By their nature, forward-looking statements involve known and unknown risks, uncertainties and other factors which may cause our actual results, performance or achievements, or other future events, to be materially different from any future results, performance or achievements expressed or implied by such forward-looking statements.

Forward-looking statements are made based on management's beliefs, estimates and opinions on the date that statements are made and Snipp Interactive Inc. undertakes no obligation to update forward-looking statements if these beliefs, estimates and opinions or other circumstances should change. Investors are cautioned against attributing undue certainty to forward-looking statements.

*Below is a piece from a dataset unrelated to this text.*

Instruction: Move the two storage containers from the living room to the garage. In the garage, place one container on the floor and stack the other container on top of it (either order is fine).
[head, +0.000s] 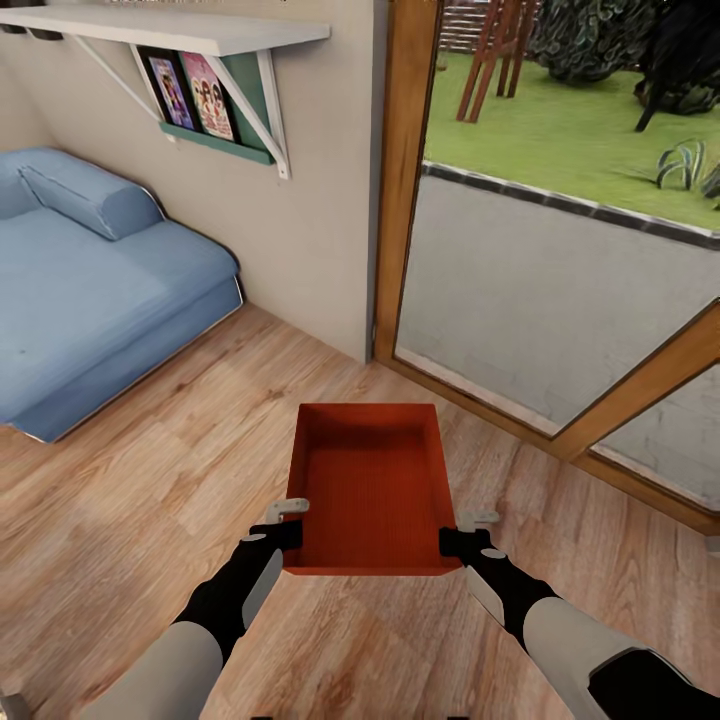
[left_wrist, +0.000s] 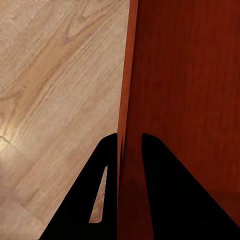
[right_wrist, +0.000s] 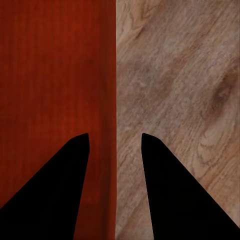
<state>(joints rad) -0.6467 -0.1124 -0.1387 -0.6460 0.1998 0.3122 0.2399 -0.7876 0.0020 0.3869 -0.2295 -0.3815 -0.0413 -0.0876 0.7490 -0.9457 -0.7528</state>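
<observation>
One red-orange storage container (head: 372, 485) sits open side up in the middle of the head view, over the light wood floor (head: 150, 470) of the living room, and it is empty. My left gripper (head: 292, 522) is shut on the near end of its left wall (left_wrist: 125, 100), one finger on each side. My right gripper (head: 470, 530) straddles the right wall (right_wrist: 111, 75) with its fingers (right_wrist: 150, 160) spread wider. A strip of floor shows between the outer finger and the wall. The second container is out of view.
A blue sofa (head: 90, 290) stands at the left against the wall, under a white shelf (head: 190, 30) with pictures. Wood-framed glass doors (head: 560, 300) run along the right, close beyond the container, with lawn outside.
</observation>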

Snipp Interactive Inc. cautions that the foregoing list of material factors is not exhaustive. When relying on Snipp Interactive Inc.'s forward-looking statements and information to make decisions, investors and others should carefully consider the foregoing factors and other uncertainties and potential events. Snipp Interactive Inc. has also assumed that material factors will not cause any forward-looking statements and information to differ materially from actual results or events. However, the list of these factors is not exhaustive and is subject to change and there can be no assurance that such assumptions will reflect the actual outcome of such items or factors.

Neither the TSX-V nor its Regulation Services Provider (as that term is defined in policies of the TSX-V) accepts responsibility for the adequacy or accuracy of this release.